§ Task description: Repeat the listing below in full.
===============
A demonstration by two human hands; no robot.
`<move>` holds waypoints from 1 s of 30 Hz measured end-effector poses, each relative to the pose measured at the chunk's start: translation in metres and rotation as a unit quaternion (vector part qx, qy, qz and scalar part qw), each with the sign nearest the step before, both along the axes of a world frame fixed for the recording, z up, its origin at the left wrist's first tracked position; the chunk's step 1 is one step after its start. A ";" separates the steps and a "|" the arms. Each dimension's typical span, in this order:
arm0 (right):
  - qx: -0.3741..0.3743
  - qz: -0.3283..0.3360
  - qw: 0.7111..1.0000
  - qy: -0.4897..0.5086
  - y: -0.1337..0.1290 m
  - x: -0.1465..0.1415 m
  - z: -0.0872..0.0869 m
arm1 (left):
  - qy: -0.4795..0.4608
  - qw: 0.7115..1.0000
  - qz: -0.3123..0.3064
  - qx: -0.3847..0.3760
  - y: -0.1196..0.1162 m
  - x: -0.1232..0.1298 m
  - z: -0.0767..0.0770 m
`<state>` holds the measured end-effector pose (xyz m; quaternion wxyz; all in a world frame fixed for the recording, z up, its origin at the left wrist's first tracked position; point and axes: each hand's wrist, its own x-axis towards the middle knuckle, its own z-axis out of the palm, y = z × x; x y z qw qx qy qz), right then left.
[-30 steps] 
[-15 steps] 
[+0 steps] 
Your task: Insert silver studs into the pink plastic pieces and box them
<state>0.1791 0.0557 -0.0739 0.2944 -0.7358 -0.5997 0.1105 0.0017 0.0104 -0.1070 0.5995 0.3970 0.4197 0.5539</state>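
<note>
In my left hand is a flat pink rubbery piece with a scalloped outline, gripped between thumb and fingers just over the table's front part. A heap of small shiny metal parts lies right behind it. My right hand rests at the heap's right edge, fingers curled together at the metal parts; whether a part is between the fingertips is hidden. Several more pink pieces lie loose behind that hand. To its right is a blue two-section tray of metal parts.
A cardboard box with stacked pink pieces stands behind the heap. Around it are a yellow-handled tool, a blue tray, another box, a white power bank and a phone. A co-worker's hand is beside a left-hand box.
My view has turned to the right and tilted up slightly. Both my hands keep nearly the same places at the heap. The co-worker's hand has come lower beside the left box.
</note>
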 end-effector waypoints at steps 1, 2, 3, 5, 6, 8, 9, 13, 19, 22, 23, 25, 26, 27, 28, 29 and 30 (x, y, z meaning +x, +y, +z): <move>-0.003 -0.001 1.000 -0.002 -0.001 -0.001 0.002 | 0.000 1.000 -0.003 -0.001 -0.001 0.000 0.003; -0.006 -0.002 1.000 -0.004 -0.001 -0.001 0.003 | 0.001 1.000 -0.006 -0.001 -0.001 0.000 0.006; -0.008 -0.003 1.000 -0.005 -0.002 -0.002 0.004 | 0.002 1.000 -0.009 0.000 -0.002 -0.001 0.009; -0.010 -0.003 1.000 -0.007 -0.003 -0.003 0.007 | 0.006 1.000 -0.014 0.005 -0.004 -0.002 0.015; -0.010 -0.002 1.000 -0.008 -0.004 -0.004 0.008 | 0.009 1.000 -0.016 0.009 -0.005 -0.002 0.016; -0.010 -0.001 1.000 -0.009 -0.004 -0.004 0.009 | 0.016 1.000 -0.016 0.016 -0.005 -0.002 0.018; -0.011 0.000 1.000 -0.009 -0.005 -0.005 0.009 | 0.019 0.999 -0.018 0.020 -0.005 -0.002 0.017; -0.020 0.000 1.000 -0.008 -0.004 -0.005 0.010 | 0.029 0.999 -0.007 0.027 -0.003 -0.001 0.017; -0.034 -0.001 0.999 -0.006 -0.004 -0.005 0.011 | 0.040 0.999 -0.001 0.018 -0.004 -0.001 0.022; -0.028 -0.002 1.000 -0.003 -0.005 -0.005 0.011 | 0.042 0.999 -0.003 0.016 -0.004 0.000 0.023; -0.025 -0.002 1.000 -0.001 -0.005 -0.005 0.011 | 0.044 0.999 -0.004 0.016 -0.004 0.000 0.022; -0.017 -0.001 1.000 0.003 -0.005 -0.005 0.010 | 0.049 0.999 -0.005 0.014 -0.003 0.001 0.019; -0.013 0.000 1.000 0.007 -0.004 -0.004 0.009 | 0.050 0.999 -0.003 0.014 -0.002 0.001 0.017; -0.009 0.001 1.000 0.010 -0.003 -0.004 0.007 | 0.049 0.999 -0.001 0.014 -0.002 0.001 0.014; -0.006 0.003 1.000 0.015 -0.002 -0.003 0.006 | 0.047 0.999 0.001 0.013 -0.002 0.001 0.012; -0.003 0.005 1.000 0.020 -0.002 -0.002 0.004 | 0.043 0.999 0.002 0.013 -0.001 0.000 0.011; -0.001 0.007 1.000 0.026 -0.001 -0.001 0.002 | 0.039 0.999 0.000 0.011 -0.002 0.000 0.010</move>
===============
§ Solution for this task:
A demonstration by two human hands; no robot.
`<move>` holds waypoints from 1 s of 30 Hz measured end-effector poses, each relative to the pose measured at the chunk's start: translation in metres and rotation as a unit quaternion (vector part qx, qy, qz and scalar part qw), each with the sign nearest the step before, both along the axes of a world frame fixed for the recording, z up, its origin at the left wrist's first tracked position; the chunk's step 1 is one step after its start. A ";" separates the steps and a "|" the arms. Each dimension's typical span, in this order:
arm0 (right):
  - qx: -0.3741..0.3743
  - qz: -0.3283..0.3360
  - qw: 0.7111..1.0000
  - qy: -0.4897..0.5086
  - y: -0.1337..0.1290 m
  - x: -0.1465..0.1415 m
  - z: -0.0872..0.0869 m
arm1 (left):
  - qy: -0.4795..0.4608
  - qw: 0.7115..1.0000
  - qz: -0.3123..0.3064
  - qx: -0.3847..0.3760
  - y: -0.1196..0.1162 m
  - x: -0.1232..0.1298 m
  - z: -0.0767..0.0770 m
`<state>` holds the measured end-effector pose (xyz m; quaternion wxyz; all in a world frame fixed for the recording, z up, its origin at the left wrist's first tracked position; point and axes: each hand's wrist, its own x-axis towards the middle knuckle, its own z-axis out of the palm, y = z × x; x y z qw qx qy qz), right then left.
[-30 steps] 
[-15 steps] 
[+0 steps] 
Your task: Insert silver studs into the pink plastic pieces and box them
<state>0.1791 0.0557 -0.0739 0.2944 -0.7358 -0.5997 0.1105 0.0017 0.0104 -0.1070 0.5995 0.3970 0.4197 0.5539</state>
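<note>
In my left hand is a flat pink rubbery piece with a scalloped outline, gripped between thumb and fingers just over the table's front part. A heap of small shiny metal parts lies right behind it. My right hand rests at the heap's right edge, fingers curled together at the metal parts; whether a part is between the fingertips is hidden. Several more pink pieces lie loose behind that hand. To its right is a blue two-section tray of metal parts.
A cardboard box with stacked pink pieces stands behind the heap. Around it are a yellow-handled tool, a blue tray, another box, a white power bank and a phone. A co-worker's hand is beside a left-hand box.
My view has turned to the right and tilted up slightly. Both my hands keep nearly the same places at the heap. The co-worker's hand has come lower beside the left box.
</note>
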 end-effector waypoints at steps 1, 2, 3, 5, 6, 8, 9, 13, 19, 22, 23, 25, 26, 27, 28, 29 and 30 (x, y, z meaning +x, +y, +z): <move>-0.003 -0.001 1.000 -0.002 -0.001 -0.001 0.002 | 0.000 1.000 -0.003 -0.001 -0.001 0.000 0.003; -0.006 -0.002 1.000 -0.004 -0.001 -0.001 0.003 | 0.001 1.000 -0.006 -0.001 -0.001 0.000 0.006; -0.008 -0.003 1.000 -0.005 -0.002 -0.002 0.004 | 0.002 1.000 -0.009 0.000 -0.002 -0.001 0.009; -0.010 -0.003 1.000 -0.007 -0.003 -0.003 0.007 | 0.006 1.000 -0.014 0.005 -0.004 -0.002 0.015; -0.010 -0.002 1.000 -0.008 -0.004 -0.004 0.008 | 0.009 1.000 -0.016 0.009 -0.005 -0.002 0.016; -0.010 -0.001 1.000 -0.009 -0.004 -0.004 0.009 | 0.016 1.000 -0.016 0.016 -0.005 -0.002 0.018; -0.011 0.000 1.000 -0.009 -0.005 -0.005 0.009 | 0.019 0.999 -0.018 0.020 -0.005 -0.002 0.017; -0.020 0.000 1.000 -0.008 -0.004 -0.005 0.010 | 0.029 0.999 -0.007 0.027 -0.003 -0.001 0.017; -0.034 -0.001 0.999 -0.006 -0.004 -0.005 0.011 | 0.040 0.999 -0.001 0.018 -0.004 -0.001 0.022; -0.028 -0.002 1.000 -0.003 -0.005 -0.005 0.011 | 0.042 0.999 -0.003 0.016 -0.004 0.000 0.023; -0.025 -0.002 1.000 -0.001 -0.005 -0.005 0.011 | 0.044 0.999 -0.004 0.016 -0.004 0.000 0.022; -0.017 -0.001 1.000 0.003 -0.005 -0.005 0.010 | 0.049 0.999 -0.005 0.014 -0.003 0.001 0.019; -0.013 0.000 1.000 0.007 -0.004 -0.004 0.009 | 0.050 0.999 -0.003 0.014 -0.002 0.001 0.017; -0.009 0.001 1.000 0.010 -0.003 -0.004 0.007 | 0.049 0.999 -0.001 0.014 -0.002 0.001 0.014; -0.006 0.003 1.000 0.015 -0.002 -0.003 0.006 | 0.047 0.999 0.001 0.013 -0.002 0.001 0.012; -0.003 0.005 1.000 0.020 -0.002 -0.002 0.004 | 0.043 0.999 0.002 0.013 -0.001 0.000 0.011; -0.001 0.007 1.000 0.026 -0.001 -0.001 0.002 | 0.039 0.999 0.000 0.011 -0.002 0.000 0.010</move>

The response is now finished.